IEEE Trans Pattern Anal Mach Intell. 2023 Aug;45(8):10443-10465. doi: 10.1109/TPAMI.2023.3258628. Epub 2023 Jun 30.
Temporal sentence grounding in videos (TSGV), a.k.a., natural language video localization (NLVL) or video moment retrieval (VMR), aims to retrieve a temporal moment that semantically corresponds to a language query from an untrimmed video. Connecting computer vision and natural language, TSGV has drawn significant attention from researchers in both communities. This survey attempts to provide a summary of fundamental concepts in TSGV and current research status, as well as future research directions. As the background, we present a common structure of functional components in TSGV, in a tutorial style: from feature extraction from raw video and language query, to answer prediction of the target moment.
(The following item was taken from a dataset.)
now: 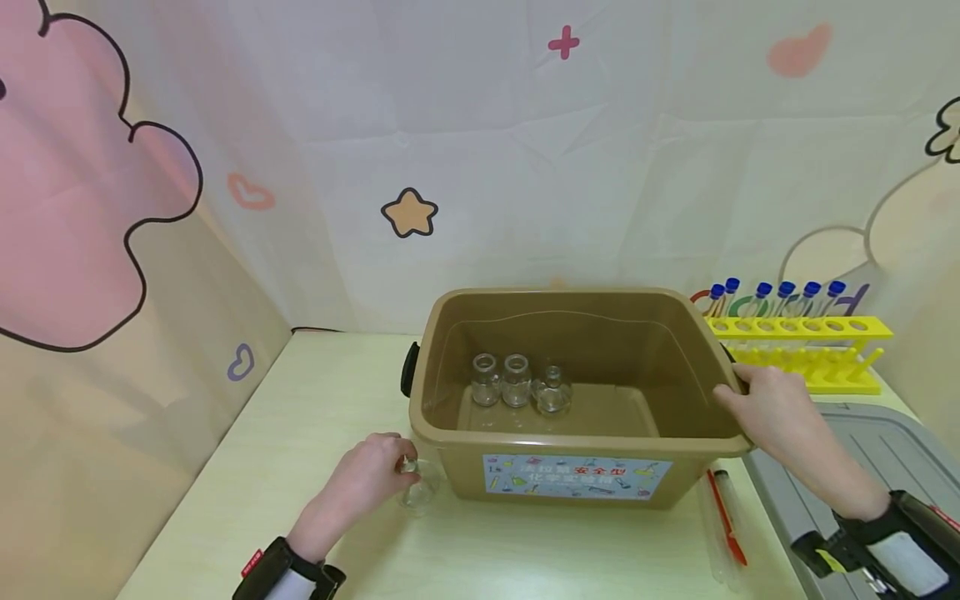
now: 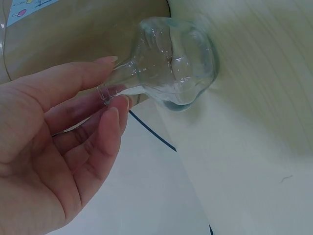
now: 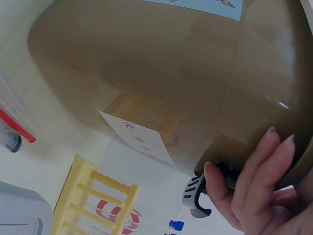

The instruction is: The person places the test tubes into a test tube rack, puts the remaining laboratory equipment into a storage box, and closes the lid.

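By its neck, my left hand (image 1: 367,473) pinches a small clear glass flask (image 2: 176,63) with a rounded body. The flask is upright, close to the table beside the front left corner of a tan plastic box (image 1: 573,440). On the box's right end, my right hand (image 1: 776,417) grips the rim beside the dark handle latch (image 3: 194,193); fingers lie against the outer wall in the right wrist view. Inside the box stand two glass jars (image 1: 485,382) and a round glass flask (image 1: 552,393).
A yellow test tube rack (image 1: 802,329) with several blue-capped tubes stands behind, right of the box. A grey lid (image 1: 870,442) lies under my right forearm. A red stick-like tool (image 1: 726,521) and clear tubes lie near the box's front right corner. A printed cloth hangs behind.
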Action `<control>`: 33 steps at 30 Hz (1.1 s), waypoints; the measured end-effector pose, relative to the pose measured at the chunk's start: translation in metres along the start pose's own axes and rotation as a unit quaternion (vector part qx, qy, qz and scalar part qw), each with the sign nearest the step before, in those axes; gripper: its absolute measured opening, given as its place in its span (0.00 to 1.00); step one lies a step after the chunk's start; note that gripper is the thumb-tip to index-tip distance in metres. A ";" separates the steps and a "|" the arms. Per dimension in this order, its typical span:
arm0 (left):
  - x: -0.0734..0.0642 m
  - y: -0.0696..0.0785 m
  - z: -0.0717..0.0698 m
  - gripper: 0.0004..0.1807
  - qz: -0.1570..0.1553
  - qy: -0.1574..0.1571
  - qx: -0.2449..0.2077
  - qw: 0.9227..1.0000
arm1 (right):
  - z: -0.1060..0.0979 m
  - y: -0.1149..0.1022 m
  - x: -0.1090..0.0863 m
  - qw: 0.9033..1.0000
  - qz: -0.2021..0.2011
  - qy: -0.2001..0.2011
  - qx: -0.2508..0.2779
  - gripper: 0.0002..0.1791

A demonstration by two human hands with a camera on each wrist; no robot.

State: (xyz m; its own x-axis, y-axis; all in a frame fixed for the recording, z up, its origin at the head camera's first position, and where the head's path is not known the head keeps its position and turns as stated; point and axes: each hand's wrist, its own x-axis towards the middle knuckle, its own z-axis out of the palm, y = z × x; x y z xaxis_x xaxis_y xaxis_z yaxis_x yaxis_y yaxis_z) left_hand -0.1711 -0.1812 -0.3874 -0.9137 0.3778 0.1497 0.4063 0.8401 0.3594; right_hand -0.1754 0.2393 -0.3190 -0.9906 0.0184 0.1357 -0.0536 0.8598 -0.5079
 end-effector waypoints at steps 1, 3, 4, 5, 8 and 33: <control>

Then we review the techniques for multimodal understanding and interaction, which is the key focus of TSGV for effective alignment between the two modalities. We construct a taxonomy of TSGV techniques and elaborate the methods in different categories with their strengths and weaknesses. Lastly, we discuss issues with the current TSGV research and share our insights about promising research directions.
视频时间定位(TSGV),又名自然语言视频定位(NLVL)或视频时刻检索(VMR),旨在从未剪辑的视频中检索与语言查询语义对应的时间点。将计算机视觉和自然语言联系起来,TSGV 引起了两个领域研究人员的极大关注。本调查试图对 TSGV 的基本概念和当前研究状况以及未来研究方向进行总结。作为背景,我们以教程的形式介绍了 TSGV 中功能组件的通用结构:从原始视频和语言查询的特征提取,到目标时刻的答案预测。然后,我们回顾了多模态理解和交互技术,这是 TSGV 的关键重点,用于在两种模式之间进行有效的对齐。我们构建了 TSGV 技术的分类法,并详细阐述了不同类别中的方法,以及它们的优缺点。最后,我们讨论了当前 TSGV 研究中的问题,并分享了我们对有前途的研究方向的见解。